Downes Ross O, McFarlane Michael, Diggiss Charles, Iferenta James
Doctors Hospital, Nassau, Bahamas.
University Hospital of the West Indies, Mona, Kingston, Jamaica.
Int J Surg Case Rep. 2015;11:104-109. doi: 10.1016/j.ijscr.2015.04.034. Epub 2015 May 1.
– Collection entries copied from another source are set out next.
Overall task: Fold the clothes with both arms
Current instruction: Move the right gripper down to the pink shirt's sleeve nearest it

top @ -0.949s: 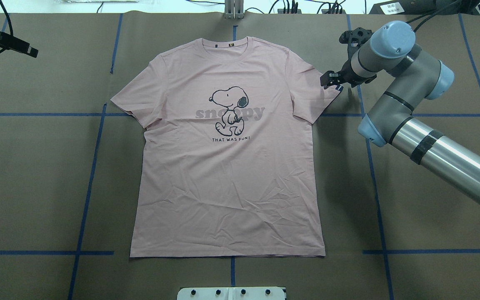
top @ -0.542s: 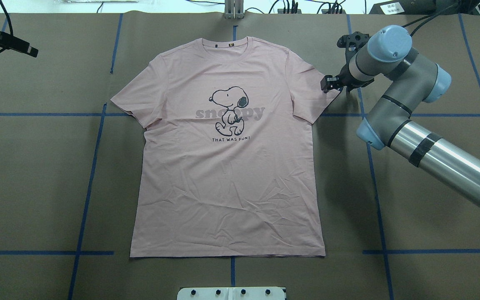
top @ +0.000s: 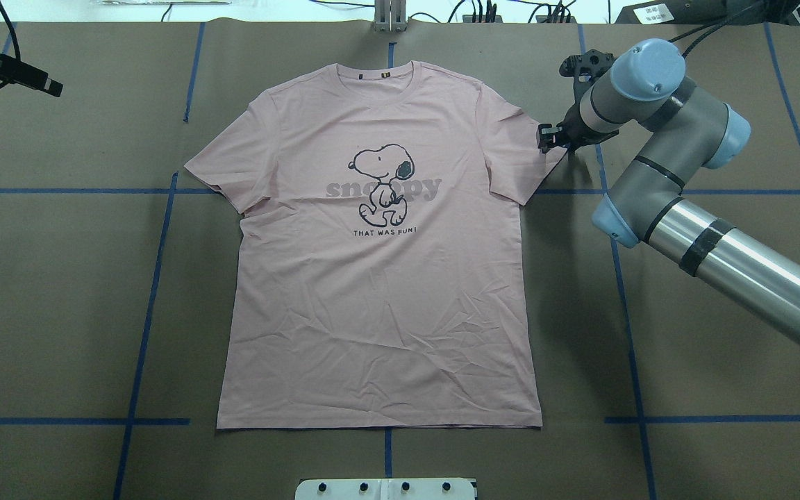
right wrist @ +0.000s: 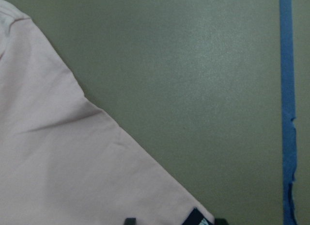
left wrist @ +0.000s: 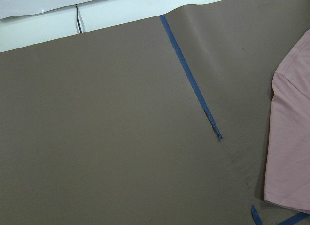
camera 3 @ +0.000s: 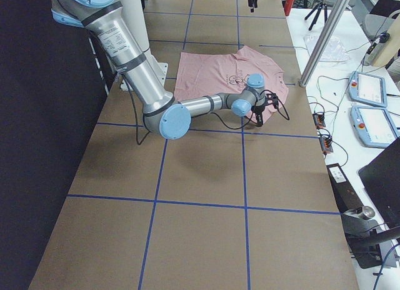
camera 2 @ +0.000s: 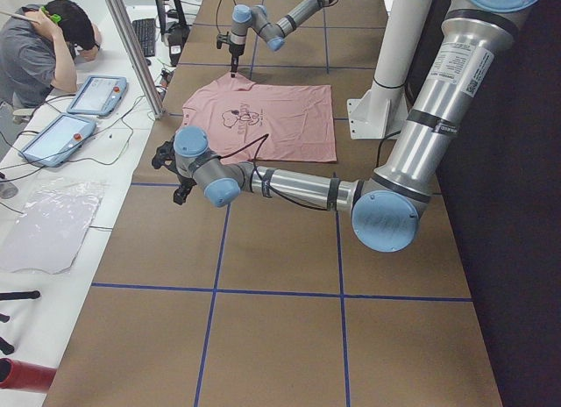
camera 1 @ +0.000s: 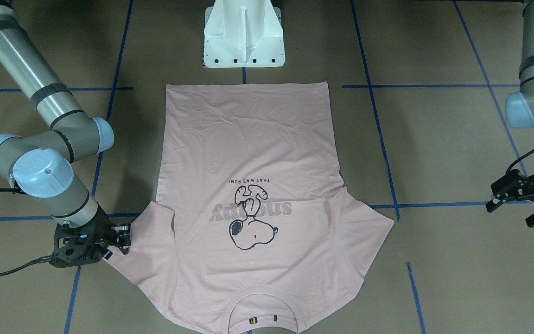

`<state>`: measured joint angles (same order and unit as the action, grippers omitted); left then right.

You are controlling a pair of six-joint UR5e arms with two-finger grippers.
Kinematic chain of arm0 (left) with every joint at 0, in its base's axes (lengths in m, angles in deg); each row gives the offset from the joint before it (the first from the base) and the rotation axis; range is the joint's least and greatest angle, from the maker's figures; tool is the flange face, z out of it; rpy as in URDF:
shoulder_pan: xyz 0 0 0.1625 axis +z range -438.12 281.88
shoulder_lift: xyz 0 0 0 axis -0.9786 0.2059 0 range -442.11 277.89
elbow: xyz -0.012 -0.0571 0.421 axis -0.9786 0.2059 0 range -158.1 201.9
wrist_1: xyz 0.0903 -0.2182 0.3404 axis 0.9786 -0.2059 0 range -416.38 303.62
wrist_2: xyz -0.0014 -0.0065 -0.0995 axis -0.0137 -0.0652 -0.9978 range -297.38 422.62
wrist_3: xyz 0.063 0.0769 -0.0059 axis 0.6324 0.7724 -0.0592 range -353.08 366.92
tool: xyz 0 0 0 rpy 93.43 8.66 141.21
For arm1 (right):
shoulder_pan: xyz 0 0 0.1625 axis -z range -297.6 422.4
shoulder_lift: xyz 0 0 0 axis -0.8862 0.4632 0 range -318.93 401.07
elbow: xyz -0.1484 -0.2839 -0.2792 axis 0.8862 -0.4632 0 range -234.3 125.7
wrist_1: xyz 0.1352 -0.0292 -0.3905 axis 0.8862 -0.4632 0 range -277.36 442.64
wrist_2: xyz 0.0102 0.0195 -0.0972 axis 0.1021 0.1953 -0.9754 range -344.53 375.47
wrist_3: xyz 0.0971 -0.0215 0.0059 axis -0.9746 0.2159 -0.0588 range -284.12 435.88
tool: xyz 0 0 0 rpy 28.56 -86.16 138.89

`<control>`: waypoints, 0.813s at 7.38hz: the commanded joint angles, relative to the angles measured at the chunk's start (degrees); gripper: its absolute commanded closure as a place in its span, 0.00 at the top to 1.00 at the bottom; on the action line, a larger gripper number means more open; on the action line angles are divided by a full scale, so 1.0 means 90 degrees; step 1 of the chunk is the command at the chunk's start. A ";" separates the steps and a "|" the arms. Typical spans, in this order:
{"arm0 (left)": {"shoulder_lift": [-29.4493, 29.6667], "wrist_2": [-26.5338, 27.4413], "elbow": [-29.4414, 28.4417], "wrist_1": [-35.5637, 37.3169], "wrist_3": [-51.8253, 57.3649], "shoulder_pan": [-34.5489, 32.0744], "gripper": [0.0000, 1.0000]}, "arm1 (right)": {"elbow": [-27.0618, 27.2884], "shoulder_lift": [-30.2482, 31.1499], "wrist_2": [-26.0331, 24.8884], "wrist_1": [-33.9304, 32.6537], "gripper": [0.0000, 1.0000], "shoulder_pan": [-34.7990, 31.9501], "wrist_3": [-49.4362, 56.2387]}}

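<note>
The pale pink Snoopy T-shirt (top: 379, 305) lies flat and face up on the brown table, collar away from the robot; it also shows in the front view (camera 1: 248, 139). My right gripper (top: 548, 137) is low at the tip of the shirt's right-hand sleeve, also seen in the front view (camera 1: 125, 240). In the right wrist view the sleeve corner (right wrist: 72, 162) and its black tag (right wrist: 196, 217) lie between the two fingertips, jaws apart. My left gripper (camera 1: 508, 204) is open and empty, well off the other sleeve, near the table's far left (top: 39, 82).
The white pedestal base (camera 1: 244, 37) stands at the hem end. Blue tape lines (top: 157, 264) cross the brown paper. Cables and gear line the far edge (top: 483, 10). An operator (camera 2: 44, 47) sits beyond the table with tablets beside him.
My right gripper has come down and slightly inward onto the sleeve tip. The shirt and the left arm have not moved.
</note>
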<state>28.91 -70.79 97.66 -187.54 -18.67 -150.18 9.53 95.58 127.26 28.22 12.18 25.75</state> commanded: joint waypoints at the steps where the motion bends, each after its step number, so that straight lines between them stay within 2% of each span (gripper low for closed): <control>1: -0.0001 -0.0010 0.0000 -0.0008 0.0001 -0.0001 1.00 | 0.0017 -0.0060 0.0000 -0.0007 0.58 -0.0025 0.0004; 3: 0.0018 -0.0020 0.0039 0.0002 -0.0019 -0.0010 1.00 | 0.0036 -0.0060 0.0000 0.0003 0.54 -0.0035 -0.0006; 4: 0.0038 -0.0020 0.0030 0.0002 -0.0019 -0.0010 1.00 | 0.0036 -0.0060 0.0010 0.0003 0.49 -0.0035 0.0004; 5: 0.0057 -0.0020 0.0030 0.0002 -0.0028 -0.0001 0.99 | 0.0036 -0.0069 0.0010 0.0012 0.33 -0.0025 0.0004; 6: 0.0077 -0.0020 0.0039 0.0002 -0.0028 -0.0001 0.97 | 0.0046 -0.0070 0.0010 0.0032 0.00 -0.0034 -0.0025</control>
<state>29.39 -70.97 97.95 -187.52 -18.89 -150.23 9.87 94.98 127.34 28.33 11.90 25.72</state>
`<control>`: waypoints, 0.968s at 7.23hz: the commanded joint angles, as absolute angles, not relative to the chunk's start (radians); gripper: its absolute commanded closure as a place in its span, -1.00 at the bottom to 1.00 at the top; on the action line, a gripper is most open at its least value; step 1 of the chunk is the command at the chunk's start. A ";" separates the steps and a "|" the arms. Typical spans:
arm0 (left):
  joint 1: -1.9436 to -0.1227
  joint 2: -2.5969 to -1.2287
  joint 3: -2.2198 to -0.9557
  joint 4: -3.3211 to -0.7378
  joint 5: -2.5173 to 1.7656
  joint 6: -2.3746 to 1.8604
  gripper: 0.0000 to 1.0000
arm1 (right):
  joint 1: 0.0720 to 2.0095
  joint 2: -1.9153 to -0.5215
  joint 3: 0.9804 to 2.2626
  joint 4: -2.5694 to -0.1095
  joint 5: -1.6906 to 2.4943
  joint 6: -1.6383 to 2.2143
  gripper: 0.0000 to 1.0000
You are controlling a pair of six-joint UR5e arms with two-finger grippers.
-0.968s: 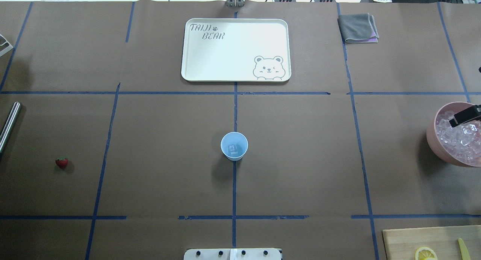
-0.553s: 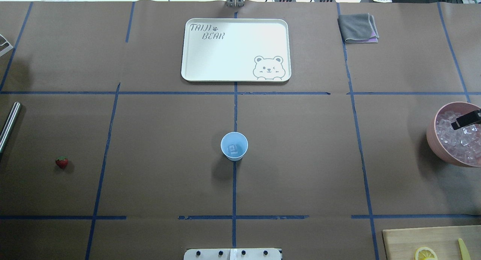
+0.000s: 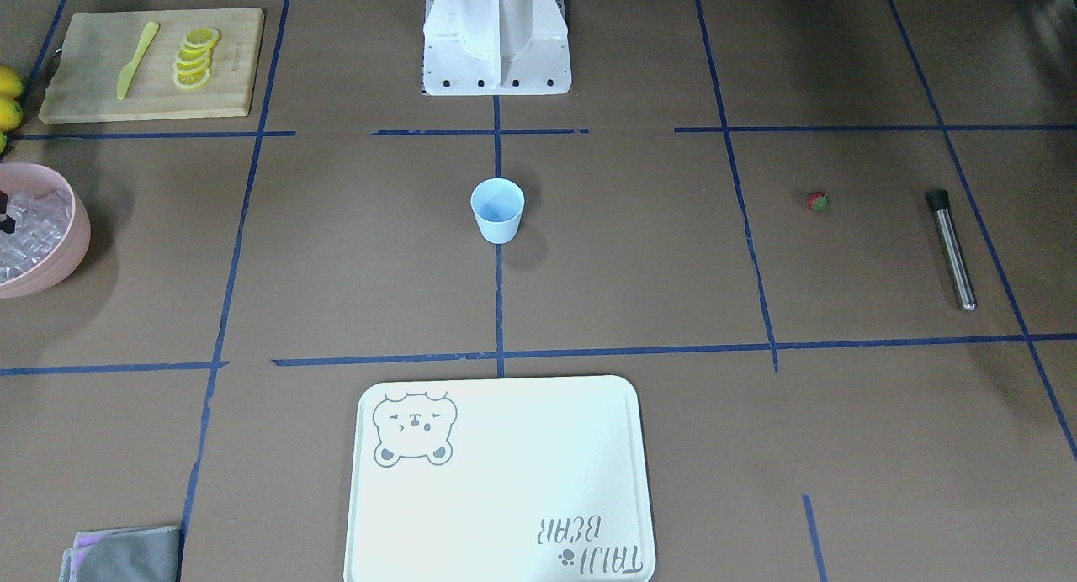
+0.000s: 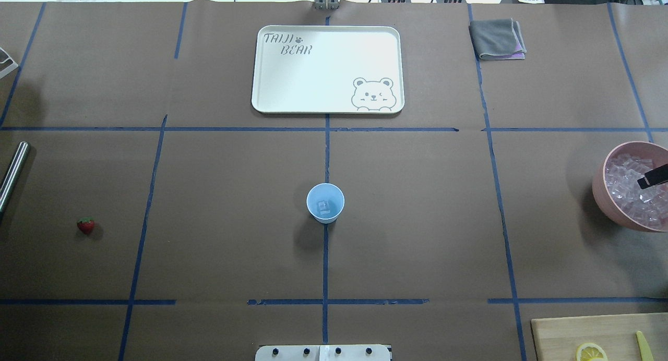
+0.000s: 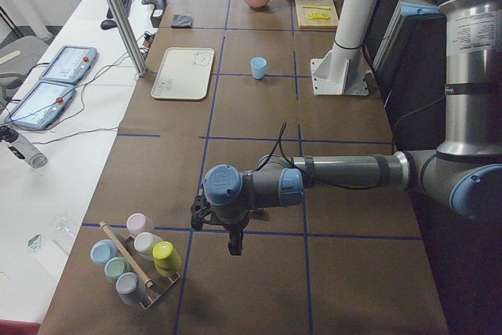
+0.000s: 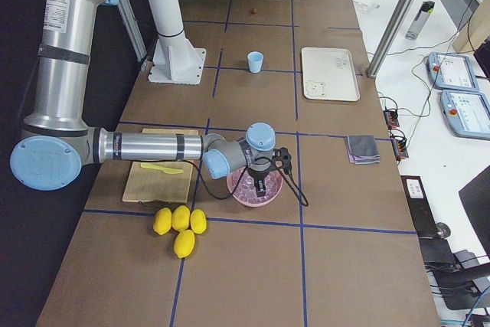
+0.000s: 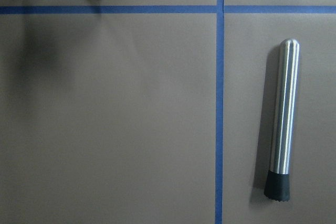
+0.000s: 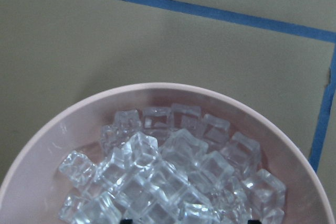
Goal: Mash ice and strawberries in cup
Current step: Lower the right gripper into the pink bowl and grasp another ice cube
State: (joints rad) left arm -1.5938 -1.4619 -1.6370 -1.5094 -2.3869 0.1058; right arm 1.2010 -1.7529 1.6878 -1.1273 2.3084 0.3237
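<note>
The light-blue cup point(image 4: 325, 203) stands upright at the table's middle with one ice cube point(image 4: 324, 207) inside. A heap of ice point(image 8: 168, 177) fills the pink bowl point(image 4: 600, 194) at the right edge. My right gripper point(image 8: 190, 221) hangs low over that heap, open, with only its two black fingertips showing at the bottom of the right wrist view. The strawberry point(image 4: 86, 225) lies alone on the paper far left. My left gripper point(image 5: 234, 245) hovers over the table's left end above the steel muddler point(image 7: 283, 124); I cannot tell whether it is open or shut.
A white bear tray point(image 4: 327, 69) lies beyond the cup, with a grey cloth point(image 4: 497, 38) to its right. A cutting board point(image 3: 151, 60) with lemon slices and a yellow knife sits near the bowl, whole lemons point(image 6: 180, 227) beside it. A rack of cups point(image 5: 137, 260) stands at the left end.
The right gripper's black finger has slid right and toward the robot over the bowl, so less of it shows in the overhead view. Cup, strawberry and muddler have not moved.
</note>
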 commanded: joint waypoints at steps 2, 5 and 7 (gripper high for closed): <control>-1.594 -1.462 -1.637 -1.509 -2.387 0.106 -1.00 | 1.201 -1.749 1.690 -1.126 2.307 0.316 0.37; -1.594 -1.463 -1.638 -1.509 -2.387 0.106 -1.00 | 1.203 -1.743 1.697 -1.124 2.306 0.308 0.98; -1.594 -1.463 -1.638 -1.511 -2.388 0.106 -1.00 | 1.267 -1.741 1.776 -1.172 2.333 0.305 0.99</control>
Scarless/single-incision laparoscopic cholecystectomy (SILC) is a new procedure. It affords a superior cosmetic outcome when compared to conventional laparoscopic cholecystectomy. We examine the application of this technique using LigaSure via a clipless method. The present study looks at the experience of a single surgeon using this method with initial evaluation of the safety, feasibility, affordability, and benefits of this procedure.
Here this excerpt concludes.